De repente a runa do raio cessa e a entidade para seu ataque, permanecendo parada onde está. Apesar de seu punho apertado e tremendo pela extrema força, seus pés não se movem e seu olhar vai ao chão... E dessa forma permanece.
Essa expressão, parece até estar desnorteada... Perdida.
Não entendo o que está havendo, mas em uma explosão a runa do raio ressurge em toda a força e um novo ataque vem contra mim. Por causa dessa minha distração, ela consegue me acertar um soco no peito que me arrasta para trás.
Gemo de dor com o impacto, e o pior vem a seguir. A corrente elétrica invade meu corpo em uma onda que me desestabiliza. Respiro fundo com a repentina energia que invadiu meu corpo, e um novo soco me atinge, dessa vez na região do estomago.

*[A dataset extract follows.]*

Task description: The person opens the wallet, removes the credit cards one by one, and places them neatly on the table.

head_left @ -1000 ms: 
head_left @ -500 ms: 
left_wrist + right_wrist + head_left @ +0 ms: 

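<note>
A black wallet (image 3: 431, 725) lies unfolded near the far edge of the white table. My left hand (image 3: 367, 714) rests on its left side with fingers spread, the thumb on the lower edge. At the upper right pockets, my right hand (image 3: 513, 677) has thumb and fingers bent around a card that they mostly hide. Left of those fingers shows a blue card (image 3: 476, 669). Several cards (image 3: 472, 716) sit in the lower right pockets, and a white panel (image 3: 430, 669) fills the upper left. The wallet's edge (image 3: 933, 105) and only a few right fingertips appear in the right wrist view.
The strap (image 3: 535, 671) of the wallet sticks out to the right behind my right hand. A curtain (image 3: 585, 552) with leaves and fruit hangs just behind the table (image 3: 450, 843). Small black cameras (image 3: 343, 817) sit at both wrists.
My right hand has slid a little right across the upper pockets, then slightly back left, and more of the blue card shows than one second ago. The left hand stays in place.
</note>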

Abaixo os braços e mais um golpe me atinge no rosto, seguido de outro e mais outro. Mal consigo erguer meu braço com o ombro machucado, e caso eu tente as pontadas são profundas e turvam minha visão, e cada golpe dificulta tudo ainda mais.
Ela coloca ambas as mãos nos meus ombros, apertando principalmente meu ombro cortado causando uma pontada forte, e ativa a runa do raio mais uma vez. A carga elétrica é tamanha que mal consigo gritar de dor, apenas sinto tamanha carga invadindo cada parte do meu interior, e tudo se turvando profundamente.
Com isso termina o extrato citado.